• Work item: Among the lines below, some may contain the string "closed". Say how many do, and give nothing besides the number.

[Stored data entries]
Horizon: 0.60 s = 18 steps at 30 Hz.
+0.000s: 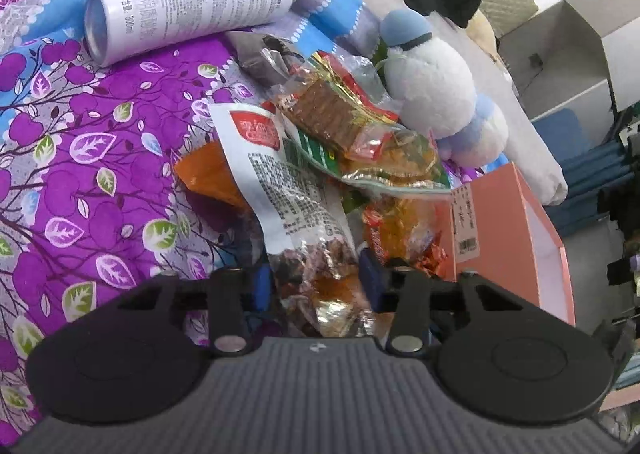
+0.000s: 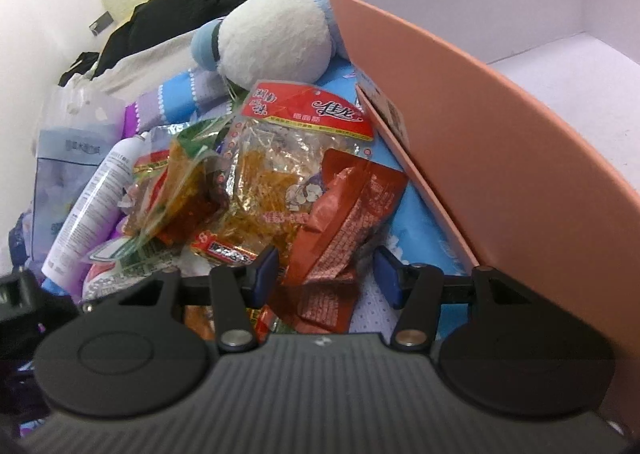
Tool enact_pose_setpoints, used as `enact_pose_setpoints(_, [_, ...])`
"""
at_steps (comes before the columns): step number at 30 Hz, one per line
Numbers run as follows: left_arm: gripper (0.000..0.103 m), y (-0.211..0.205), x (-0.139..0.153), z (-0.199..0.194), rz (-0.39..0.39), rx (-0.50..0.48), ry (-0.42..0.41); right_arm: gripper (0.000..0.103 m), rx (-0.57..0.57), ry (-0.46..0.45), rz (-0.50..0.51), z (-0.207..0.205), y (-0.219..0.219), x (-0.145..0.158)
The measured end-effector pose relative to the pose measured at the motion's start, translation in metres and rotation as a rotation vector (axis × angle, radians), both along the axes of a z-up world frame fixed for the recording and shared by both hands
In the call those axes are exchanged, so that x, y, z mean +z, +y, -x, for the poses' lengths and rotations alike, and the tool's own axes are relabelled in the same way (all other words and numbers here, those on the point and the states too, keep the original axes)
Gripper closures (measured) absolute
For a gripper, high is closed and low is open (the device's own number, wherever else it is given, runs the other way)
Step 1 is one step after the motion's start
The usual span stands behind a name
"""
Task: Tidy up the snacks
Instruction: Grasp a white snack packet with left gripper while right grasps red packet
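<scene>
A bed covered with a purple, blue and grey floral sheet (image 1: pixel 92 173) carries everything. On it lie a white spray can (image 1: pixel 188 13) on its side, a heap of snack packets (image 1: pixel 332 157), a white and blue plush toy (image 1: pixel 432 93) just beside the heap, and an open pink box (image 2: pixel 500 157) with a white inside

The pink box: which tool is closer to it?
Right. The right tool sits beside the pink box; the left tool is over the snack pile, farther off.
</scene>
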State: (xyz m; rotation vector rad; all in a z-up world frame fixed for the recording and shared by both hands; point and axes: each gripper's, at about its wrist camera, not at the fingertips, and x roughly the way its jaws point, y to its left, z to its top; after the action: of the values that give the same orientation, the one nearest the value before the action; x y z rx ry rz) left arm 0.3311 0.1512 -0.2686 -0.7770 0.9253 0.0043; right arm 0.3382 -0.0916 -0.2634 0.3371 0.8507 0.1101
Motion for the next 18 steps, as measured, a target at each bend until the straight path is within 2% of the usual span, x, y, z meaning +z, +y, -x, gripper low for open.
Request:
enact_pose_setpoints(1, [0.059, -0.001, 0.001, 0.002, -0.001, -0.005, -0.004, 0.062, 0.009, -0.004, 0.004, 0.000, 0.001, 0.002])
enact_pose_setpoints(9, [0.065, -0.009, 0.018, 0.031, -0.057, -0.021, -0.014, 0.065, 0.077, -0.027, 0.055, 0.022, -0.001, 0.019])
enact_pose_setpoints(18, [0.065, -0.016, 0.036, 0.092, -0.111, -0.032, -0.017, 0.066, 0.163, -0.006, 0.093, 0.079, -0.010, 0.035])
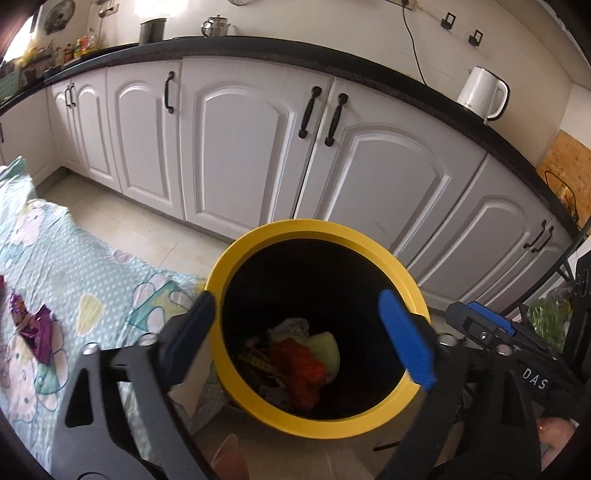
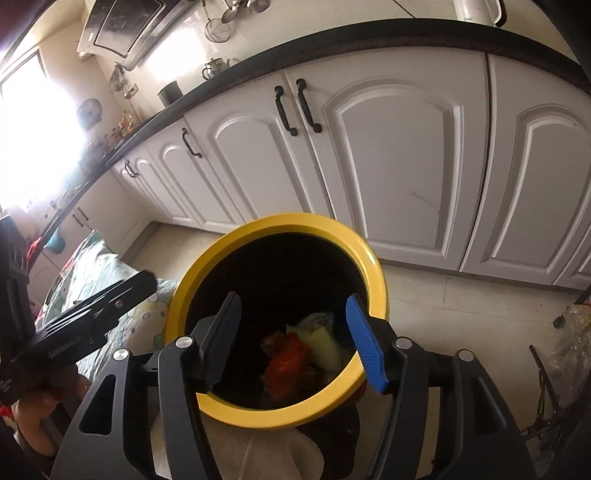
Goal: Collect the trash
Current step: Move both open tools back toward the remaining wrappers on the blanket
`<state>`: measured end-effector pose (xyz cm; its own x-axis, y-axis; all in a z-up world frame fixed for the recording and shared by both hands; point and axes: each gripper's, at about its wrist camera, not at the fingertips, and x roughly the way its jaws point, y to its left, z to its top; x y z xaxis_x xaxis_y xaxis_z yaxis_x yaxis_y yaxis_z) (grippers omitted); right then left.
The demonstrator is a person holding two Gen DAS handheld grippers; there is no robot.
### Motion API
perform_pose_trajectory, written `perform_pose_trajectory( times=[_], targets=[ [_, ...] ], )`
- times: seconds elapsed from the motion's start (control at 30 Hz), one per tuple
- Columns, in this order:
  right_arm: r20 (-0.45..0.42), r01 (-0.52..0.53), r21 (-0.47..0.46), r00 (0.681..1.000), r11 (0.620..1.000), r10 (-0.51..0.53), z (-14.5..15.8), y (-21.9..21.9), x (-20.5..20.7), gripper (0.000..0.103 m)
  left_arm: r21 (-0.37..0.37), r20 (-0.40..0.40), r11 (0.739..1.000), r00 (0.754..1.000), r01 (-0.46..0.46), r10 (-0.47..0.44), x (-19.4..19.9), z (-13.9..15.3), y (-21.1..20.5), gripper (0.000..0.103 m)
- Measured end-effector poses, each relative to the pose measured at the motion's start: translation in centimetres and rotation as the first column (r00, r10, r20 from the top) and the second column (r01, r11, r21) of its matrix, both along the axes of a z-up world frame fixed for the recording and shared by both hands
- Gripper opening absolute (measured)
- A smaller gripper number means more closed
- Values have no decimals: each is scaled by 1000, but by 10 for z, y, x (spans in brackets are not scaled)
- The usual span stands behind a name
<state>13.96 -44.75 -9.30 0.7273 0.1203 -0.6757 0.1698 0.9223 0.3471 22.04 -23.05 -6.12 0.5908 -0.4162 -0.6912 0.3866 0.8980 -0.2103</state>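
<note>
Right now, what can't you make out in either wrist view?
- Bin floor, both views: dark, covered by trash.
- Dark items beside the red piece: blurred, unidentifiable.
- Purple wrapper, left view: cut by the edge.
- Kettle, right view: cropped at top.
- Window area, right view: overexposed.

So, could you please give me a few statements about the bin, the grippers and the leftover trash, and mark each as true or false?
1. The bin has a yellow rim. True.
2. The bin is empty. False: it holds trash, including a red piece and a pale yellow piece.
3. The left gripper grips a wrapper. False: its jaws stand open over the bin with nothing between them.
4. The right gripper is open above the bin. True.
5. A purple wrapper lies on the patterned cloth beside the bin. True.
6. The white kettle stands on the floor. False: it stands on the dark countertop.
</note>
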Motion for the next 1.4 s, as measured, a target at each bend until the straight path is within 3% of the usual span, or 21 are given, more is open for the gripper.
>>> perform_pose_trajectory(
  times=[0.07,0.33,0.8,1.17,1.4],
  targets=[
    [4,5,-3,1000,1000,-5,1,0,-1,65,1,9,1000,1000,-19,19,-2,4,5,92],
    [33,-10,-21,999,1000,10,8,8,-3,71,5,35,996,995,-89,89,-15,16,31,92],
    [112,-103,-53,988,993,108,30,37,-8,71,14,144,967,958,-253,249,-53,45,100,92],
    [183,-260,-107,944,960,276,56,89,-10,72,9,195,944,926,-331,323,-78,61,142,92],
    [178,-353,-139,910,925,374,62,121,-8,72,15,215,926,906,-377,365,-90,61,166,92]
  ],
)
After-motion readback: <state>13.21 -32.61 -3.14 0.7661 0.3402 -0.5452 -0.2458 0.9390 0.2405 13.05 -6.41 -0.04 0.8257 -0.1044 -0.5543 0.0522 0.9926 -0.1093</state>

• Written answer: 2